We chatted for a while about their holiday, and my experience of being an Englishman living in Wales, but conversation dried up pretty quickly and, not wanting to seem aloof, I offered up an explanation for my reticence.

‘I just found out my oldest friend killed himself yesterday.’

Delivered without preface it probably seemed blunt, but the prevailing euphemism- ‘committed suicide’- just sounds too much like something you’d read from a scroll of parchment for me to take seriously. They gaped when I explained that I had received a call at work just a few hours before, and Mrs Jones welled up. I was unprepared for tears; I didn’t cry when I found out, and during the funeral I was too self-conscious, my doubt crippling me in the same way that erectile dysfunction compounds itself over time.

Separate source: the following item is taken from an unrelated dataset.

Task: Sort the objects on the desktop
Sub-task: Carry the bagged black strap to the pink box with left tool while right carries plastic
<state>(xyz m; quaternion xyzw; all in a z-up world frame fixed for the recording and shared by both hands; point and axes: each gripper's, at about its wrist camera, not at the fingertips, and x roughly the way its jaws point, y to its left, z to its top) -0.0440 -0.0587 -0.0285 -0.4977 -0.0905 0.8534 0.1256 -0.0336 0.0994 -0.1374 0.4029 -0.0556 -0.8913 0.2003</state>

‘That,’ she said, dabbing at her eyes, ‘is absolutely bluddy traagic that is.’ I bit my lip to avoid laughing at her accent, an action that Mr Jones mistook for an internal struggle with churning emotion. He laid a powerful hand on my shoulder and asked me how it had happened. When I told him he nodded sagely and said, ‘Just like Ian Curtis’.

I’m not sure why people ask how it happened. It’s not that I don’t understand the curiosity- if Noah hadn’t told me over the phone I would have obsessed over it- it just surprises me that people are comfortable asking. As someone who doesn’t always have the keenest social instinct, it makes me wonder what the appropriate level of detail is when discussing death. If you were to tell me your Aunt died recently, I’m allowed to ask how. But if you told me she died in a car accident, can I ask you how fast she was driving?

This skein of morbid curiosity holds true for the note as well. As few as 25% of suicides leave a note, and although Sam apparently left three, I don’t know what any of them said. I think I expected to find out at some point but I’m not sure by what medium I was imagining his parents would distribute them. When a friend of mine first mentioned the probable existence of a note, I had a visceral reaction, like a cord tightening between my stomach and my temples. For some reason I panicked, thinking, ‘What if he mentioned me?’ A second later I felt it again as I thought, ‘He almost certainly didn’t.’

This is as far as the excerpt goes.